The increase has been largely blamed on rising gas, clothing and footwear, and food and drink prices.

Inflation is now at its highest level since October 2008 and way above the government's 2% target.

The retail prices index (RPI), which includes mortgage interest payments, soared even higher to 5.5%, a rise from 5.1% in January. This is the highest rate for 20 years.

Average household gas bills rose by 0.4% between January and February but have fallen 2.8% from a year ago.

Following the January sales, clothing and footwear prices - particularly women's outerwear - rose 3.5%, a record increase compared to a 2% rise the previous year.

The increase in VAT in January from 17.5% to 20% is also a large factor.

Emma Wilson, director of Currency Solutions, says today's announcement shows further evidence of the 'hawkish' behaviour of the Monetary Policy Committee and increases the chance of a rate rise soon.

"There is a fine line between controlled higher inflation and high inflation controlling the economy. We are standing on that line right now" she adds.

This jump will put more pressure on the Bank of England to increase interest rates.

The Bank of England uses inflation to set interest rates. If it expects inflation to fall below 2% (the target figure) over the next year it will cut interest rates. If it expects inflation to be above the 2% target over the next year it is likely it will increase interest rates to try to subdue it.

Prolonged low base rates and high inflation are putting heightened pressure on savings.
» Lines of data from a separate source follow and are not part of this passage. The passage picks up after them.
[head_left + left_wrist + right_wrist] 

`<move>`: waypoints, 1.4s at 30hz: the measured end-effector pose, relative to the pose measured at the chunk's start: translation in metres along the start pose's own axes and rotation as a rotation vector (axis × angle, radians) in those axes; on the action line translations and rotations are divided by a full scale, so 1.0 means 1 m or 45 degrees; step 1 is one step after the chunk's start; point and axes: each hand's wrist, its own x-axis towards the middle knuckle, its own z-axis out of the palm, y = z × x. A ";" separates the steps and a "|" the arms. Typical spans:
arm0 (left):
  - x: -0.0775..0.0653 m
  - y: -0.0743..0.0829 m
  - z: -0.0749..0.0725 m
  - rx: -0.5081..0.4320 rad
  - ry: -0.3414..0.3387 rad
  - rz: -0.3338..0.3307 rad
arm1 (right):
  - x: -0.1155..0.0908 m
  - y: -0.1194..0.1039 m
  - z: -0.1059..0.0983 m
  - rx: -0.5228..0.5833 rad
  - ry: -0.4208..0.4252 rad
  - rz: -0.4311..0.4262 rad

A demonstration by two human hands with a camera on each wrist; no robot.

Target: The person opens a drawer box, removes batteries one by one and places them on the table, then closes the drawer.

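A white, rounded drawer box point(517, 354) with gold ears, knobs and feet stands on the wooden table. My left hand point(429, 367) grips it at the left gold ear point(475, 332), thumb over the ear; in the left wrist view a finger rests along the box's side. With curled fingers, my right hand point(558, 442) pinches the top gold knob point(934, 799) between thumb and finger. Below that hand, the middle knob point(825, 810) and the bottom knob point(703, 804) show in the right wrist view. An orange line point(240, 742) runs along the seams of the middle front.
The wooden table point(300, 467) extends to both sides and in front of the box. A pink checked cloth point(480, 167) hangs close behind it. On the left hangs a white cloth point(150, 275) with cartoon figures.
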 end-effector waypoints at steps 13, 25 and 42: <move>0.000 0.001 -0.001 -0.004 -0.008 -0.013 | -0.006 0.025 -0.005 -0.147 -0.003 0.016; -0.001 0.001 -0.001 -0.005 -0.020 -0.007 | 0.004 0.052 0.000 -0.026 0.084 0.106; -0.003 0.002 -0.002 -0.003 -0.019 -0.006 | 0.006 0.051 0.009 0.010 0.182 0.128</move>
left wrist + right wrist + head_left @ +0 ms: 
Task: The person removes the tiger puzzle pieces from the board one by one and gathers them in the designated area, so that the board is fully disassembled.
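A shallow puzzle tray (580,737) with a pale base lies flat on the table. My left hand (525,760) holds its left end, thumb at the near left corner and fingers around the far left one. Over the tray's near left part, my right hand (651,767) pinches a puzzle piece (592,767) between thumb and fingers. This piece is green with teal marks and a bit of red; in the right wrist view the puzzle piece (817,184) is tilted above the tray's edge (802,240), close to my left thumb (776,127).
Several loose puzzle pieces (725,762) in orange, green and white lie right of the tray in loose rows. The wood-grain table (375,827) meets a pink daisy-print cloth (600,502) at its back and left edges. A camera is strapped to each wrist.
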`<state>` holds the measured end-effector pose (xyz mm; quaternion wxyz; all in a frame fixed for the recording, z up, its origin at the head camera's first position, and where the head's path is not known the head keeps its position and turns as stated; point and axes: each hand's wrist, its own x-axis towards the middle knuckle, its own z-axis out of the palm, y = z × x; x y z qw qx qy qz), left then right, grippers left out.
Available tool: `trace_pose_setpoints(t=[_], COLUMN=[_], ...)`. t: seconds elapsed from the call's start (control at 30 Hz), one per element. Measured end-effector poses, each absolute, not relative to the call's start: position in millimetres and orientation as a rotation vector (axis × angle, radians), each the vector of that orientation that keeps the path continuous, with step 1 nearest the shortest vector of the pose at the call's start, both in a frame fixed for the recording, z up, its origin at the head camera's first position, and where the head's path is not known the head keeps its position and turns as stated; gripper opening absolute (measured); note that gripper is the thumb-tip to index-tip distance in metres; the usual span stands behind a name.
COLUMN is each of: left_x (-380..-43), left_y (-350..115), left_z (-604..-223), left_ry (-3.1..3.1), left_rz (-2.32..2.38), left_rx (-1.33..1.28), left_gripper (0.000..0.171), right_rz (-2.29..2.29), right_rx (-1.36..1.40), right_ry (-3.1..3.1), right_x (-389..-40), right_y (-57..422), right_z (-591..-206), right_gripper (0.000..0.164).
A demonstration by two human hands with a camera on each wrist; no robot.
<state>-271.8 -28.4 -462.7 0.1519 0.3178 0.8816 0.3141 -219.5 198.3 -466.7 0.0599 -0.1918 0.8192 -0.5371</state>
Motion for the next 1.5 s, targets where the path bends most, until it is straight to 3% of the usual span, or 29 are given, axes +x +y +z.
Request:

To beat inflation, basic-rate taxpayers will now need an account paying at least 5.51% to gain benefit in real terms from their savings, increasing to 7.34% for higher-rate taxpayers.

Kevin Mountford, head of banking at, says: "Given the low number of products which currently offer a return above inflation, savers really need to keep a closer eye on their interest rate and be prepared to switch to a better deal. Sitting on a low interest rate is not an option if you are concerned about inflation."

What does the rise mean for you?

Q. What is inflation?

Inflation is the rate at which the price of products and services rise. The main measures of inflation are the CPI and the RPI. They look at the price of thousands of products and services and monitor how their prices change each month. The main difference between the two is the RPI includes costs related to housing (in other words mortgage payments) while the CPI does not.

Q. Who is hardest hit by the rise?

At the moment, savers will be hit hard. With interest rates so low and inflation on the increase savings are losing their purchasing power. The products and services we buy are rising in value but the money used to buy them is not. However, anyone with a tracker or on a lender's SVR should start thinking about fixing before interest rates rise.

Q. What should you do?

Savings rates are pretty poor across the board but if you've not tried finding a new home for your savings since the credit crunch hit it's worth checking around to see what is on offer. Remember though, interest rates are likely to start rising at some point this year so locking your savings into a fixed bond now may not be the best move.